ISSIP is an amazing organization with very active Cisco engagement; and yes Cisco is a co-founder of ISSIP.

ISSIP defines service “as the application of knowledge for the benefit of others, and service science as the study of diverse, interconnected, complex “human-centered value co-creation systems in business and in society.”

With wonderful colleagues in private industry and academia service science coupled with innovation is core to a service strategy. There are indeed implications to talent such as the emphasis on “T-Shapes” as articulated by Dr. Jim Spohrer at IBM Research e.g visualizing breath and depth across disciplines.

Why T-Shaped Skills are Pivotal for the 21st Century?

To frame up what should a culture of innovation look like over the next 5-10 years amidst tremendous change?

In the world of “real time”, the relationship between supplier and customer is blurring.

This world is now defined by so-called co-innovation where each party is equally accountable; the supplier more so when one frames the discussion around achieving business outcomes.

Much of these principles have been described in the book, Consumption Economics, The New Rules of Tech written by J.B. Wood et al where the linear process of defining requirements; creating complexity and monetizing complexity is no longer valid.
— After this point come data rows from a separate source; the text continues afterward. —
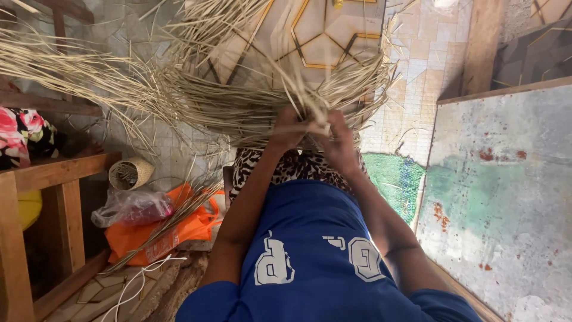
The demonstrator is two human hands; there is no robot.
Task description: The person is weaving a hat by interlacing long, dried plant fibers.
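Orange bag [190,229], small woven basket [131,173] — green mat [393,179]

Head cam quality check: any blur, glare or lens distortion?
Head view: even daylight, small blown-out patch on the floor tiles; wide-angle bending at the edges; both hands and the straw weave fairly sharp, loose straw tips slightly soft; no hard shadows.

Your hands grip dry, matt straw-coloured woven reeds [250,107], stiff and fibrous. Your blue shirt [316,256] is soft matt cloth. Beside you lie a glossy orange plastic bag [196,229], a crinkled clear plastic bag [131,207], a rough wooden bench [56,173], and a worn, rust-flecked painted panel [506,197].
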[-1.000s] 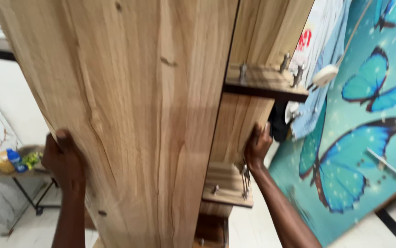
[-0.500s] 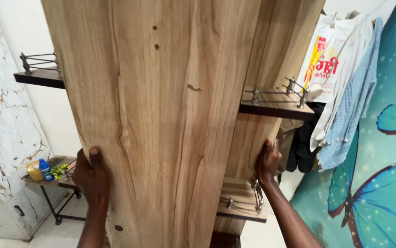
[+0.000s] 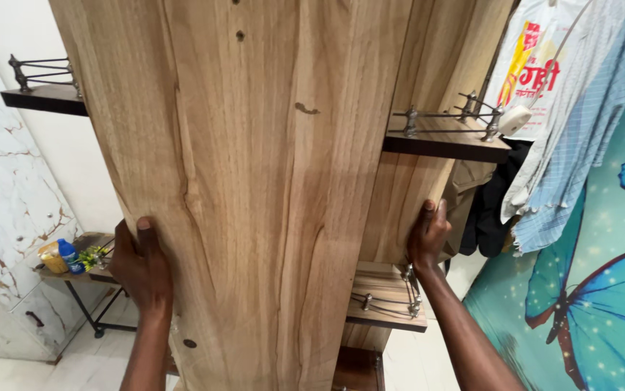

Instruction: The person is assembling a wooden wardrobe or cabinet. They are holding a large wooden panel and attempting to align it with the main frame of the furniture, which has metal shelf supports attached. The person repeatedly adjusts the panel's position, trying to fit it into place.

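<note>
Fingers first: those of the left hand [image 3: 142, 268] curl round the left edge of the big wooden panel [image 3: 254, 195], thumb flat on its face, clenched on the board; the fingers of the right hand [image 3: 427, 235] wrap the right-hand edge of the wooden unit behind it, also grasping, with the tips pointing up. Both hands sit at about the same height, low on the piece, on opposite sides.

The panel fills the middle of the view, standing tall and leaning toward the camera, its light grain running lengthwise, with small screw holes near the top and one near the bottom left. Since so much of its length rises above the hands, a sound hold would seem to call for even pressure from both sides and slow tipping, or the top may swing.

Dark-edged shelves with metal rails stick out from it: an upper right shelf [image 3: 446, 137], a lower right shelf [image 3: 385, 300] just under the right wrist, and an upper left shelf [image 3: 41, 94]. Watching these corners seems wise, as the hanging clothes [image 3: 566, 145] and the butterfly wall [image 3: 602, 289] are near on the right.

A small side surface [image 3: 77, 269] at the lower left carries a blue bottle [image 3: 70, 255].
</note>
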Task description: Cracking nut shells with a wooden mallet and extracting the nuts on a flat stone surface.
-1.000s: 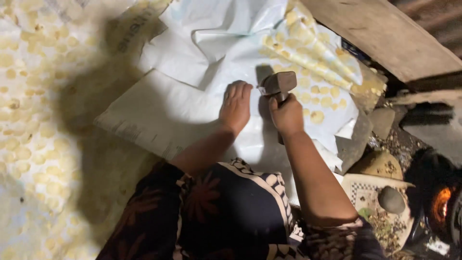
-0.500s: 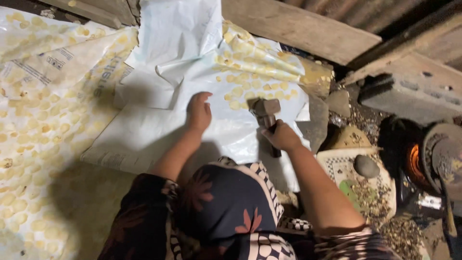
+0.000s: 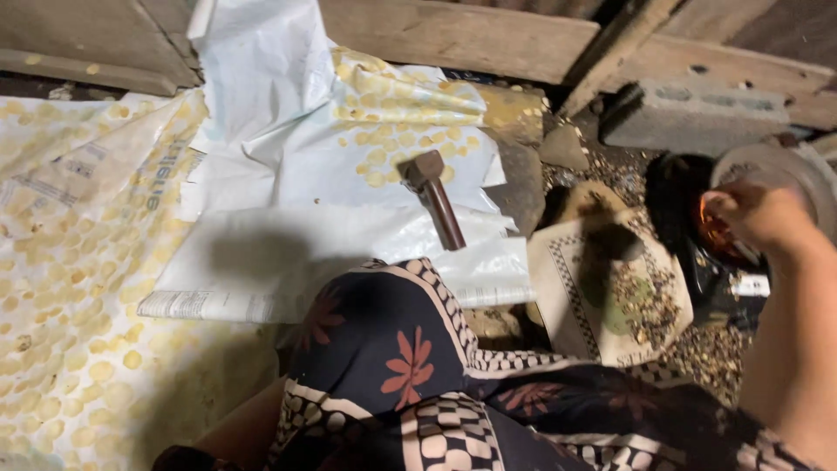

Further, development is moving from agile operations to true development operations requiring a very close customer-supplier relationship, in it sum equates to a co-innovation partnership.  

The development paradigm is changing now as well from one where traditional “waterfall” design requires painstaking design and planning, to a more agile one.

Furthermore, many organizations are realizing that the real value in a development organization is in the organization’s ability to quickly iterate on product development – which has changed the model from the value being in how an organization works rather than necessarily on what it builds.

As the discussion moves from Cloud Computing, SDx (Software Defined Internet Exchange), OpenX, NFV (Network Functions Virtualization), Internet of Things,Big Data, Analytics, Cybersecurity and so on; skills, required to adapt to such changes MUST be T-Shaped in nature.

Being deep in 1-2 areas, and very able to see the bigger picture in articulating outcomes-implications to academia, to industry will be pivotal in the 21st Century and beyond.

I am humbled by the outstanding ISSIP membership – innovation and service science at its best!

Want to know more about ISSP? Become a member!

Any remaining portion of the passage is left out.